Liquid assets are the ones that you can easily sell and get your money back with no losses. These assets reduce risks for investors as they allow to react quickly to market moves. For example, they can reinvest in other assets when prices are low.
Liquidity in Forex trading
In the global financial market, currencies are generally considered the most liquid assets. Based on their liquidity, there are three major currency pair categories in the global Forex trade: majors, minors, and exotic currencies.
Major currencies are the most popular and liquid. The major currencies include the US dollar, the British pound, the euro, the Japanese yen, the Australian dollar, the Canadian dollar, and the Swiss franc.

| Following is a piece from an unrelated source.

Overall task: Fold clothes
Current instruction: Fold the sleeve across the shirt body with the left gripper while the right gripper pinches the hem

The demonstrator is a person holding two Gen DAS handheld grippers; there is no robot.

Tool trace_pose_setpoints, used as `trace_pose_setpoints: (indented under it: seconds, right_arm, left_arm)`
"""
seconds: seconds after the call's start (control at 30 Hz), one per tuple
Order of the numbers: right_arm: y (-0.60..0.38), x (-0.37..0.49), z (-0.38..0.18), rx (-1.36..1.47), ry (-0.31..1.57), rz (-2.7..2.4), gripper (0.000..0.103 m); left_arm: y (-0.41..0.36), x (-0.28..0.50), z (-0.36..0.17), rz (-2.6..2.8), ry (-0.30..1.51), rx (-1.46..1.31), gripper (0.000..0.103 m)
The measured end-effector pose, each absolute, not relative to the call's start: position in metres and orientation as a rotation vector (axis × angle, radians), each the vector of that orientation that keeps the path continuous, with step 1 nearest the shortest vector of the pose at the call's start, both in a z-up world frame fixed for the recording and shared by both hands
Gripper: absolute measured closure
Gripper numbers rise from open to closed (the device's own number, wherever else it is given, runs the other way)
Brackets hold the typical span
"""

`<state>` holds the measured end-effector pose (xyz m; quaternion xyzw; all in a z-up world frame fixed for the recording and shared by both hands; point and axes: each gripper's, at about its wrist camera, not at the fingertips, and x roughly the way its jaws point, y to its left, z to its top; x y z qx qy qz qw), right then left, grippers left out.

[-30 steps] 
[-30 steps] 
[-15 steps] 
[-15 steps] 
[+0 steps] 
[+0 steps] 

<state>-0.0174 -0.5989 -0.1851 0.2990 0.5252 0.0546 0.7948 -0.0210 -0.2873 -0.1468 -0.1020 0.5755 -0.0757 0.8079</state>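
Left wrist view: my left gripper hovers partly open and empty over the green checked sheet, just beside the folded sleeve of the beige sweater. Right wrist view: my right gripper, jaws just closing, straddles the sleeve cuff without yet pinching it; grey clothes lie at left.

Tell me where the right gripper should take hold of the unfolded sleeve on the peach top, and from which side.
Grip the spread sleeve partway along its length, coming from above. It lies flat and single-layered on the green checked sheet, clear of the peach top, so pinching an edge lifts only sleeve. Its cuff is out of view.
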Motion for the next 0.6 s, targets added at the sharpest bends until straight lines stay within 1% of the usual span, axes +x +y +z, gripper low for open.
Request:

Minor currency pairs do not not involve the US dollar. These pairs are also known as a crosses.
Exotic currency pairs are less liquid and traded with low volumes. For example, the South African rand or the Mexican peso are the exotic currencies.
In addition, there is a rule: the more popular and liquid the currency pair, the smaller the spread. The spread is a fee that a trader pays to a broker for the access to the currency market. The spread for transactions in Forex majors is usually very small or, as traders say, tight. For minor pairs the spread is higher, and for exotic currencies – the highest.